_EXERCISE AIM_. What you return should match the material below line for line, except that no image appears in it.

_THE DATA_.
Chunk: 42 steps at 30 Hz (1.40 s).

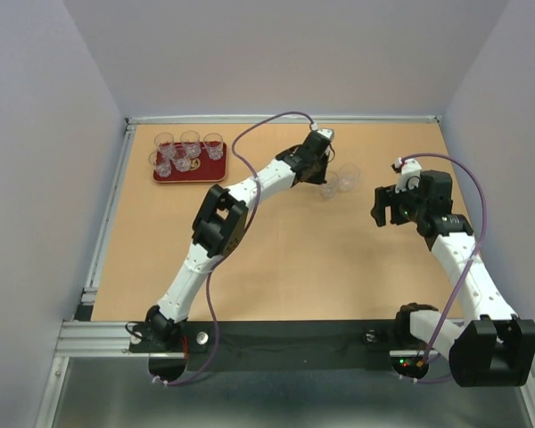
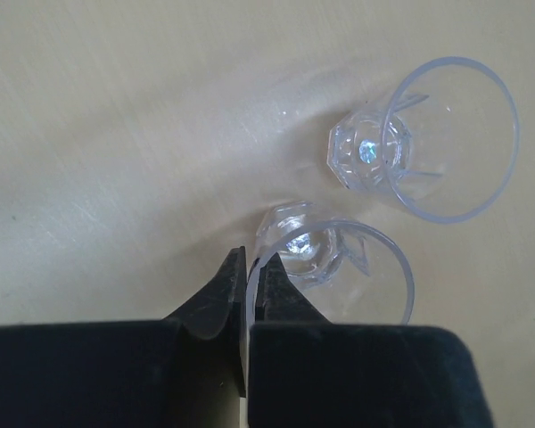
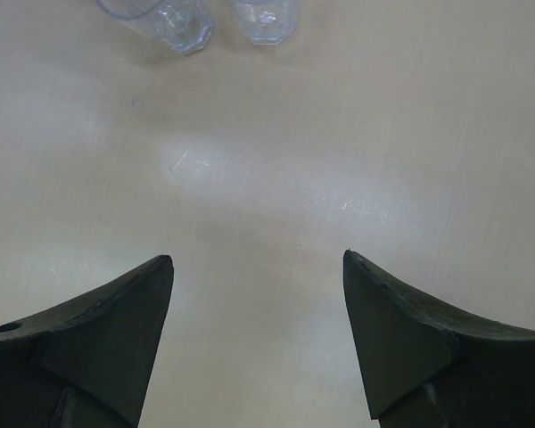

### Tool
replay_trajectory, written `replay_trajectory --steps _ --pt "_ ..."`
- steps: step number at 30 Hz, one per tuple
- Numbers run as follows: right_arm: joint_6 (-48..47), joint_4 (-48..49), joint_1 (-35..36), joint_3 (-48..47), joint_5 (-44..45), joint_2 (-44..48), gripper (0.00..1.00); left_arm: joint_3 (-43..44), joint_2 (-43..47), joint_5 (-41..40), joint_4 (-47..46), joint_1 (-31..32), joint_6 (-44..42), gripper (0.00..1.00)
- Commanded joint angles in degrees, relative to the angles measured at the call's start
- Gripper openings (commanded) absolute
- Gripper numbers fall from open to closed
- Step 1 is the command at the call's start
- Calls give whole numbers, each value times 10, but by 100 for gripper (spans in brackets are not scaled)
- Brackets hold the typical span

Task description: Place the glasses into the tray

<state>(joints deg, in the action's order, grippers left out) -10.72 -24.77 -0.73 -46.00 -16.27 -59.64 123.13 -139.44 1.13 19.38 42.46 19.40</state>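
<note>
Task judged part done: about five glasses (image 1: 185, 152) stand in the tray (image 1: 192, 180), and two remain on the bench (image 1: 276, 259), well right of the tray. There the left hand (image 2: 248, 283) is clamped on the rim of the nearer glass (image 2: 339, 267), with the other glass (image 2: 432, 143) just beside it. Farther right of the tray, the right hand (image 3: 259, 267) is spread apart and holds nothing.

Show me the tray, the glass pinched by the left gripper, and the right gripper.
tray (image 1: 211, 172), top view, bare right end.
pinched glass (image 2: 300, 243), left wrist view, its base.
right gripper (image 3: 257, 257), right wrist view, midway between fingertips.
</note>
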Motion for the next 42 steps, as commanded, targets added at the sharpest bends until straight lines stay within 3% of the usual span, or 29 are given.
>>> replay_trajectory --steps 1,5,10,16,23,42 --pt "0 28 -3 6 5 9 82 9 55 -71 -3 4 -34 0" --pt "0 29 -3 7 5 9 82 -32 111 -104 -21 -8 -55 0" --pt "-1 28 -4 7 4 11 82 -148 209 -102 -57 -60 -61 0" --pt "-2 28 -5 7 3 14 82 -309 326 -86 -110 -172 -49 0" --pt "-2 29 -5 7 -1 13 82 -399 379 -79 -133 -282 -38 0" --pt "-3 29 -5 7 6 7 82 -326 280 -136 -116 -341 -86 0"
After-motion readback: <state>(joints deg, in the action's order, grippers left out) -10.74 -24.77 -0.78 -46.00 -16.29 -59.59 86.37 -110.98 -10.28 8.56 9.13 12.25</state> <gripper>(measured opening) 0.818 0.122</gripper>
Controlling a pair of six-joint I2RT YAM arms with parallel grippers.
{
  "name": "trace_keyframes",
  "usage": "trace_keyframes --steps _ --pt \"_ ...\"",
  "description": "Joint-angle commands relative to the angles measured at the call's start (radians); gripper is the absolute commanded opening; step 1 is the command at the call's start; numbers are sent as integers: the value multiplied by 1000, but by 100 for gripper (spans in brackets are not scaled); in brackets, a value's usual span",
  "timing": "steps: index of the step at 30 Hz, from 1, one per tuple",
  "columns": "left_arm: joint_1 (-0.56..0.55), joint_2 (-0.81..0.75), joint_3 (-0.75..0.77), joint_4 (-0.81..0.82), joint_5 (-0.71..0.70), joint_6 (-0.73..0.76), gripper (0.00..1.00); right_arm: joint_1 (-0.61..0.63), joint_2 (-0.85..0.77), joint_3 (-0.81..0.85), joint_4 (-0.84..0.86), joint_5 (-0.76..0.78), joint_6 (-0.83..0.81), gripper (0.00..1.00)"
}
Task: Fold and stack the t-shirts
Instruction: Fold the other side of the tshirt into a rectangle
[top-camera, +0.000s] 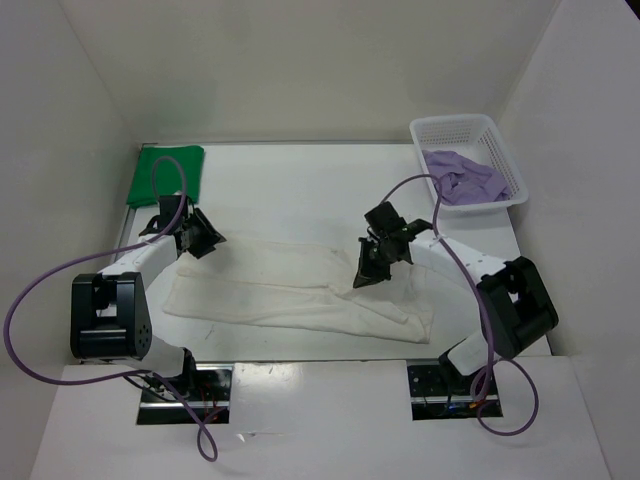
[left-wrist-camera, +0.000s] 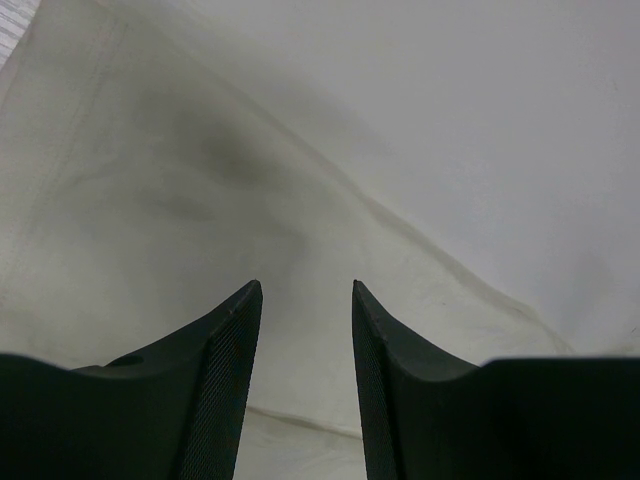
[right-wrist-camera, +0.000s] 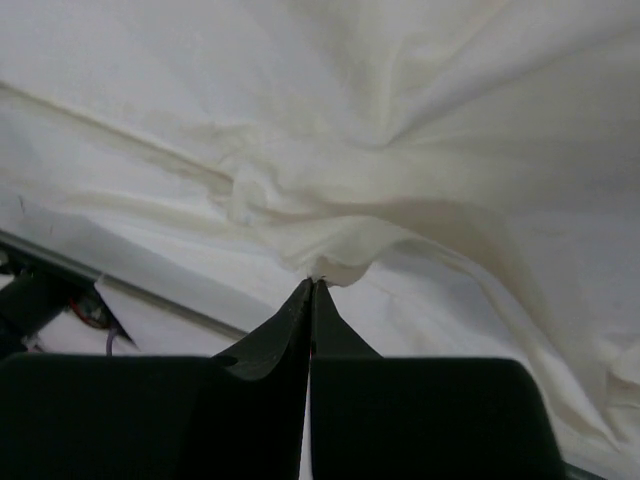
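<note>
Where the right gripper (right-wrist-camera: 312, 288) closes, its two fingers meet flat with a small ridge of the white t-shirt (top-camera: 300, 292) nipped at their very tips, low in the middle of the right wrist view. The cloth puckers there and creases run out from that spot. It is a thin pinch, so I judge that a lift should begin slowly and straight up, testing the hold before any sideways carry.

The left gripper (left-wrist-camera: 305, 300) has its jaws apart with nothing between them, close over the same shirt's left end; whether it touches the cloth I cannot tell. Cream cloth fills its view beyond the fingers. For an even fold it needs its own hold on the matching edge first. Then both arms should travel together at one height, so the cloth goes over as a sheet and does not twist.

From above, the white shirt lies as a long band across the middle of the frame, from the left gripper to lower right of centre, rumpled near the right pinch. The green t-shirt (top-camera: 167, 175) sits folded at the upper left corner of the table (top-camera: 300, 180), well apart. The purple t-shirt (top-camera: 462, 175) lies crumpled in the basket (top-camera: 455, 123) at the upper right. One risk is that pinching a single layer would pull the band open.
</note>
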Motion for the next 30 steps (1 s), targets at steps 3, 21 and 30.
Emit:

_ANSWER SPACE_.
Chunk: 42 steps at 30 Hz (1.40 s).


### Tool
replay_trajectory, written `replay_trajectory --steps _ --pt "_ ..."`
- steps: step number at 30 Hz, one per tuple
- Numbers run as follows: right_arm: joint_6 (-48..47), joint_4 (-48..49), joint_1 (-35..36), joint_3 (-48..47), joint_5 (-44..45), joint_2 (-44..48), gripper (0.00..1.00); left_arm: joint_3 (-43..44), joint_2 (-43..47), joint_5 (-41..40), joint_4 (-47..46), joint_1 (-31..32), joint_6 (-44..42), gripper (0.00..1.00)
- Commanded joint angles in degrees, relative to the angles measured at the call's start
- Gripper openings (commanded) absolute
- Gripper numbers fall from open to closed
- Step 1 is the command at the call's start
- Calls give whole numbers, each value times 10, but by 100 for gripper (spans in brackets are not scaled)
- Brackets hold the typical span

Task description: Place the glasses into the tray

<state>(joints deg, in the action's order, grippers left out) -10.72 -24.77 -0.73 -46.00 -16.27 -59.64 123.13 -139.44 1.13 19.38 42.46 19.40</state>
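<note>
Task judged part done: about five glasses (image 1: 185, 152) stand in the tray (image 1: 192, 180), and two remain on the bench (image 1: 276, 259), well right of the tray. There the left hand (image 2: 248, 283) is clamped on the rim of the nearer glass (image 2: 339, 267), with the other glass (image 2: 432, 143) just beside it. Farther right of the tray, the right hand (image 3: 259, 267) is spread apart and holds nothing.

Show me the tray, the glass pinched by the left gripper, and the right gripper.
tray (image 1: 211, 172), top view, bare right end.
pinched glass (image 2: 300, 243), left wrist view, its base.
right gripper (image 3: 257, 257), right wrist view, midway between fingertips.
</note>
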Motion for the next 42 steps, as commanded, targets added at the sharpest bends until straight lines stay within 3% of the usual span, or 29 are given.
>>> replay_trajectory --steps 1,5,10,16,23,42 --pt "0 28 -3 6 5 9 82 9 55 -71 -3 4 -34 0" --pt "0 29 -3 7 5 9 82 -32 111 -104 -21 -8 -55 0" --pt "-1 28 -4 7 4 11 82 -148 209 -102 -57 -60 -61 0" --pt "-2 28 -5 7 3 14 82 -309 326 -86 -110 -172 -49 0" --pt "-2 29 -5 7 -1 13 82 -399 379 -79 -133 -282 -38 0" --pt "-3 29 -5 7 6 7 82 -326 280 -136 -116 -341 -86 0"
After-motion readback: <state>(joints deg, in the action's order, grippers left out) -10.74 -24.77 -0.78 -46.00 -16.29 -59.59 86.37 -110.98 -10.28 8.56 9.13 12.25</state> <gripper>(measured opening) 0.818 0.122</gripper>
Controlling a pair of six-joint I2RT YAM arms with parallel grippers.
{
  "name": "trace_keyframes",
  "usage": "trace_keyframes --steps _ --pt \"_ ...\"",
  "description": "Joint-angle commands relative to the angles measured at the call's start (radians); gripper is the absolute commanded opening; step 1 is the command at the call's start; numbers are sent as integers: the value multiplied by 1000, but by 100 for gripper (spans in brackets are not scaled); in brackets, a value's usual span",
  "timing": "steps: index of the step at 30 Hz, from 1, one per tuple",
  "columns": "left_arm: joint_1 (-0.56..0.55), joint_2 (-0.81..0.75), joint_3 (-0.75..0.77), joint_4 (-0.81..0.82), joint_5 (-0.71..0.70), joint_6 (-0.73..0.76), gripper (0.00..1.00); right_arm: joint_1 (-0.61..0.63), joint_2 (-0.85..0.77), joint_3 (-0.81..0.85), joint_4 (-0.84..0.86), joint_5 (-0.76..0.78), joint_6 (-0.83..0.81), gripper (0.00..1.00)"
}
Task: Fold and stack the t-shirts
Instruction: Fold the other side of the tshirt into a rectangle
[top-camera, +0.000s] 
[left-wrist-camera, +0.000s] 
[right-wrist-camera, +0.000s] 
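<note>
Where the right gripper (right-wrist-camera: 312, 288) closes, its two fingers meet flat with a small ridge of the white t-shirt (top-camera: 300, 292) nipped at their very tips, low in the middle of the right wrist view. The cloth puckers there and creases run out from that spot. It is a thin pinch, so I judge that a lift should begin slowly and straight up, testing the hold before any sideways carry.

The left gripper (left-wrist-camera: 305, 300) has its jaws apart with nothing between them, close over the same shirt's left end; whether it touches the cloth I cannot tell. Cream cloth fills its view beyond the fingers. For an even fold it needs its own hold on the matching edge first. Then both arms should travel together at one height, so the cloth goes over as a sheet and does not twist.

From above, the white shirt lies as a long band across the middle of the frame, from the left gripper to lower right of centre, rumpled near the right pinch. The green t-shirt (top-camera: 167, 175) sits folded at the upper left corner of the table (top-camera: 300, 180), well apart. The purple t-shirt (top-camera: 462, 175) lies crumpled in the basket (top-camera: 455, 123) at the upper right. One risk is that pinching a single layer would pull the band open.
</note>
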Motion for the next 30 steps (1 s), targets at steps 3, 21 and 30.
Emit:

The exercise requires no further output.